Data covers 38597 distinct adult patients and 49785 admissions, where the median
ICU length stay is 2.1 days. It is structured in a relational database (traceable by ID
attributes) consisting of 26 tables distributed in a collection of CSV files.

However, since only the notes issued during the patients’ stays in ICU will be used,
the study will be limited to the NOTEEVENTS and ADMISSIONS tables. Specifically,
these two tables contain the following information:
* ADMISSIONS – Subject and admission ID, admission time, discharge time, death
time, admission type, admission location, discharge location, type of insurance, language, religion, marital status, ethnicity and diagnoses.
* NOTEEVENTS – Subject and admission ID, date of creation, category of the note,
description and the actual text.

ADMISSIONS contains a total of 58976 observations. Since the aim is to predict unplanned readmissions, it is necessary that all observations have an associated admission
date to allow this traceability. However, no observation lacks this data. On the contrary, discharge or death times can contain missing values, patients may not have been
readmitted or deceased.
NOTEEVENTS contains 2083180 observations, a significantly higher number than
those observed in the ADMISSIONS table. Where a single patient can generate multiple
notes during a stay in the ICU.

Results

All results are listed on table, with the best result for each metric highlighted in bold.
When comparing the performance of the different models, it can be observed that the
deep learning models are outperformed by machine learning or statistical models.

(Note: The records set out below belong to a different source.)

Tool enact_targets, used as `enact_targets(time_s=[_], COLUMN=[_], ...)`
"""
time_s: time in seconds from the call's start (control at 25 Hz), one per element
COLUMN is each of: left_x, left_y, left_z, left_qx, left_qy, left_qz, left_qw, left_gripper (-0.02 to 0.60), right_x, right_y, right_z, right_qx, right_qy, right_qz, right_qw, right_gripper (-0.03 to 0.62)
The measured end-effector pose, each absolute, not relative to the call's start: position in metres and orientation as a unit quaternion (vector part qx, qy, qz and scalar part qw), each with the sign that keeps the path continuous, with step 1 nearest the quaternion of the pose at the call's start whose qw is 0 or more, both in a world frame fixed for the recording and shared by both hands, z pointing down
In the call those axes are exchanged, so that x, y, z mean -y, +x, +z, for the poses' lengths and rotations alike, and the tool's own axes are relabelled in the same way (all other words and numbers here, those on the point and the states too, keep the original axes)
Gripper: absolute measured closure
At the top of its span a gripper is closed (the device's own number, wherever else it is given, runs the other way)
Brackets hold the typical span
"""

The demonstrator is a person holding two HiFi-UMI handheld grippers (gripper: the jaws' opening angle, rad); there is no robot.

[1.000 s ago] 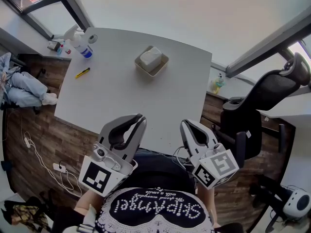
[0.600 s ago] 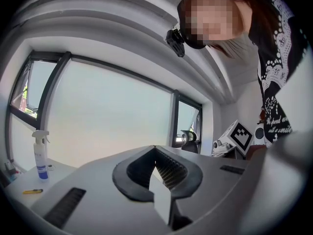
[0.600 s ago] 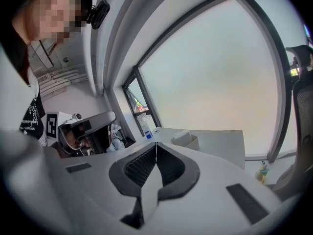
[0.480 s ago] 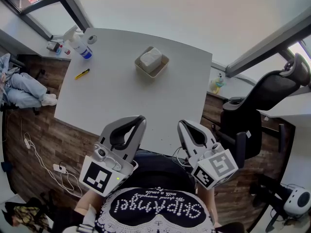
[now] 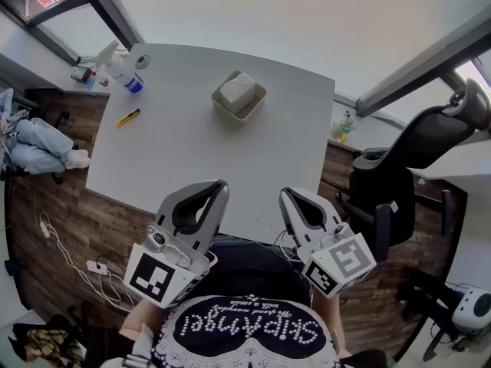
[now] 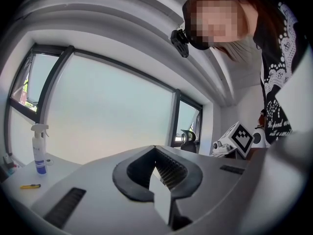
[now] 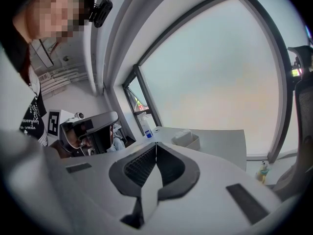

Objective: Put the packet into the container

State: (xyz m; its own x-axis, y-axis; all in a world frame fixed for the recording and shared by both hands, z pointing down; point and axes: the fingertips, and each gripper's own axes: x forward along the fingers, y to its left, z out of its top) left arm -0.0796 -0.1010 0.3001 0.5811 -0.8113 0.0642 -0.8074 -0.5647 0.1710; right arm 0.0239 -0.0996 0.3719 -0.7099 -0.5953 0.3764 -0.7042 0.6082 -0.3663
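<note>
White tabletop (image 5: 192, 159) had the pale, soft plastic packet (image 5: 237, 90) already sitting inside the shallow beige container (image 5: 261, 96) at its far side, and your left gripper (image 5: 221, 185) and right gripper (image 5: 285, 196) were both closed on nothing at the near edge, so your best move was parking them clear of it.

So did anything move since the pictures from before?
Only a little. The left gripper pinched its jaws fully shut, with nothing between them. Everything else stayed as it was: the right gripper shut and empty, the packet in the container, the spray bottle and the yellow cutter on the table.
</note>
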Motion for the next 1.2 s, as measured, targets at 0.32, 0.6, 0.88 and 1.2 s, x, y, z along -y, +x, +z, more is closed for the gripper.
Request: enact_targets(time_s=[0.32, 0.6, 0.88, 1.2], left_x=[0.106, 0.105, 0.102, 0.1], left_y=[-0.088, -0.087, -0.081, -0.079], left_z=[0.3, 0.305, 0.306, 0.306], left_qx=[0.466, 0.463, 0.454, 0.448], left_qy=[0.88, 0.881, 0.885, 0.887], left_qz=[0.0, 0.0, -0.002, -0.001], left_qw=[0.088, 0.096, 0.105, 0.108], left_gripper=[0.574, 0.574, 0.574, 0.574], right_x=[0.1, 0.099, 0.099, 0.097], right_y=[0.021, 0.016, 0.017, 0.016], right_z=[0.37, 0.372, 0.373, 0.372], right_qx=[0.889, 0.894, 0.894, 0.895], right_qy=[0.367, 0.358, 0.358, 0.356], right_qz=[0.247, 0.239, 0.239, 0.237], right_qw=[0.113, 0.126, 0.127, 0.126], right_gripper=[0.582, 0.582, 0.582, 0.582])
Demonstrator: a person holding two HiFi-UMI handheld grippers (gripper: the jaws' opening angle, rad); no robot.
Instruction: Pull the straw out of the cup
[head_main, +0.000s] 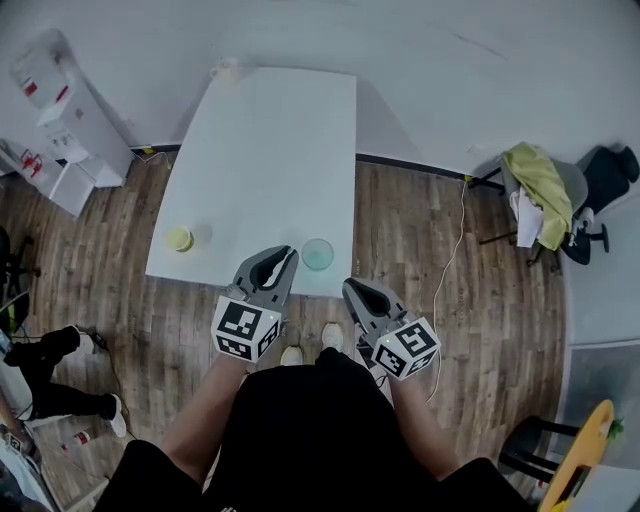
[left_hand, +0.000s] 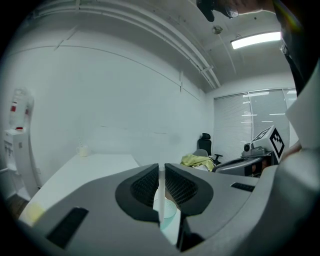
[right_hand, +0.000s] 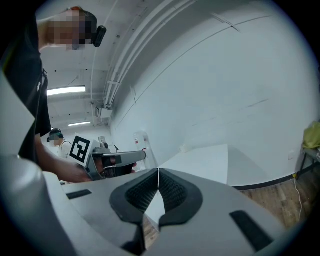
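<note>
Straw (left_hand: 161, 201): thin, white, upright, clamped in left gripper (left_hand: 161, 168) jaws, just beside translucent teal cup (head_main: 318, 253). Right gripper (right_hand: 158, 172) jaws together, empty.

Beyond the cup (head_main: 318, 253) and to its right the table (head_main: 270, 160) is bare: room to pass. Your left gripper (head_main: 288, 256) crowds the cup's left, jaws pinched on what seems the straw (left_hand: 160, 195). Well left of the cup sits a small yellow thing (head_main: 179, 239); far beyond the cup, a mug (head_main: 226, 69).
</note>
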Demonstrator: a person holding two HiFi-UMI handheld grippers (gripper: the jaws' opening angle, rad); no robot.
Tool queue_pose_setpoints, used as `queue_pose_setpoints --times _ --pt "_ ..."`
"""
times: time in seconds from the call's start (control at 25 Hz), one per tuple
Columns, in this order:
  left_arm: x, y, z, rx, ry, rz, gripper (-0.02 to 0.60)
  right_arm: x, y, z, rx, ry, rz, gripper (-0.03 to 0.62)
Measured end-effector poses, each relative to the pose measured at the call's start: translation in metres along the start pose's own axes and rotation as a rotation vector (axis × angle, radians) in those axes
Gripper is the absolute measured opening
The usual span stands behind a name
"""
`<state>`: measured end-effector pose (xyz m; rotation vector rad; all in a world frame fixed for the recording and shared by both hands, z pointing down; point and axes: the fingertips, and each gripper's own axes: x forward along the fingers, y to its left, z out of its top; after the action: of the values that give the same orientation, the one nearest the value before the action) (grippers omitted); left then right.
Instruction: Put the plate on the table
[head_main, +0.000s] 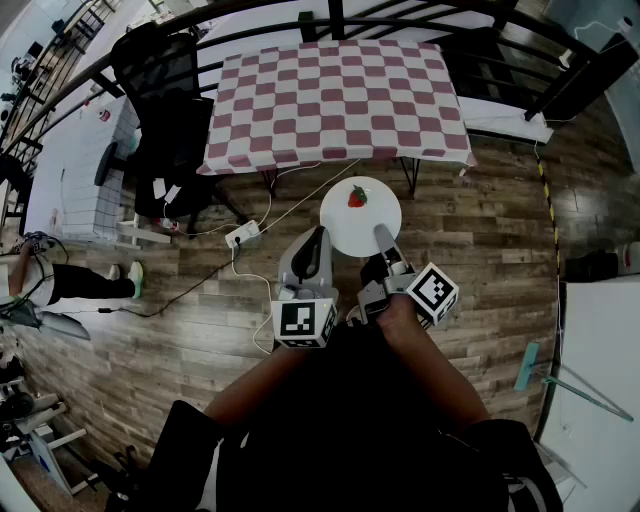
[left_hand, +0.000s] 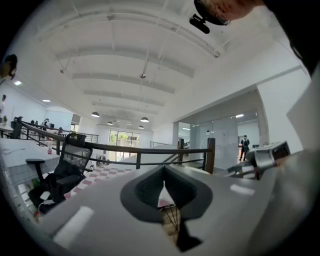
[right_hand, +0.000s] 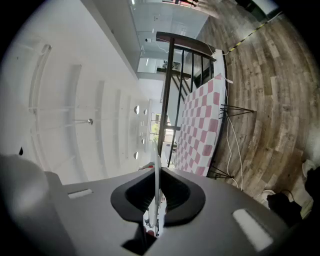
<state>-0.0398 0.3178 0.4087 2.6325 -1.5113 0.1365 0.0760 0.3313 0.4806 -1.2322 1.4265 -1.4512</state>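
We see a checkered table (head_main: 335, 95) on wood floor (head_main: 480, 250), black chair (head_main: 165, 110) beside it. Our right gripper (head_main: 381, 234) clamps the plate (head_main: 345, 222) carrying a strawberry (head_main: 357, 196); left gripper (head_main: 319, 238) closed, empty.

The near rim of the plate (head_main: 352, 228) is covered by the top jaw of the right gripper (head_main: 383, 240). The lower jaw is hidden under the plate. In the right gripper view only the thin edge of the plate (right_hand: 156, 170) is seen, so its top cannot be made out. The far side of the table (head_main: 340, 95) is crossed by the railing (head_main: 300, 18). In the left gripper view most of the table (left_hand: 102, 175) is hidden behind the left gripper (left_hand: 164, 172). A pair of legs (head_main: 85, 285) is cut off by the left edge of the head view. A far person (left_hand: 245, 146) is too small to be told.
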Motion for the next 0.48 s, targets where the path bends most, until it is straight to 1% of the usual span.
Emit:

Where
regression models, and in particular Ridge Regression, yield the best results with an
AUROC of 0.70. By contrast, Random Forest has the highest recall, detecting higher number of
30-day readmissions.

Algorithm Accuracy Precision Recall AUROC
Logistic Regression 0.65 0.68 0.57 0.69
Ridge Regression 0.65 0.67 0.57 0.70
Lasso Regression 0.63 0.66 0.55 0.69
Elastic Net 0.64 0.66 0.55 0.69
SVM 0.65 0.68 0.57 0.65
MLP 0.60 0.61 0.56 0.60
RF 0.65 0.64 0.67 0.65
Naïve Bayes 0.63 0.64 0.56 0.63
XGBoost 0.60 0.60 0.59 0.60
GRU 0.57 0.57 0.57 0.57
LSTM 0.55 0.55 0.55 0.55
GRU-CNN 0.56 0.56 0.56 0.56
LSTM-CNN 0.56 0.56 0.56 0.56
BERTBASE 0.64 0.53 0.61 0.61
DistilBERT 0.66 0.53 0.62 0.61

Being the main difference between the deep learning and machine learning models the
data processing. Where the former maintain the sequential order of words (thus allowing
the establishment of dependencies between words) and the latter only processes the raw
frequency of words. This difference highlights the limitations of models based on neural
networks, requiring large amounts of information for their proper functioning. In limited
data situations the simplicity of statistical models and machine learning provides better
performance.

Results show great similarity with those found in the literature using only discharge
notes as only predictors. However, in the case of DL-based models the results could be
improved by using larger datasets, further development of transfer learning approaches
and notes from different sources and databases. Additionally, inclusion of numerical data
from patients at the time of discharge would improve the performance.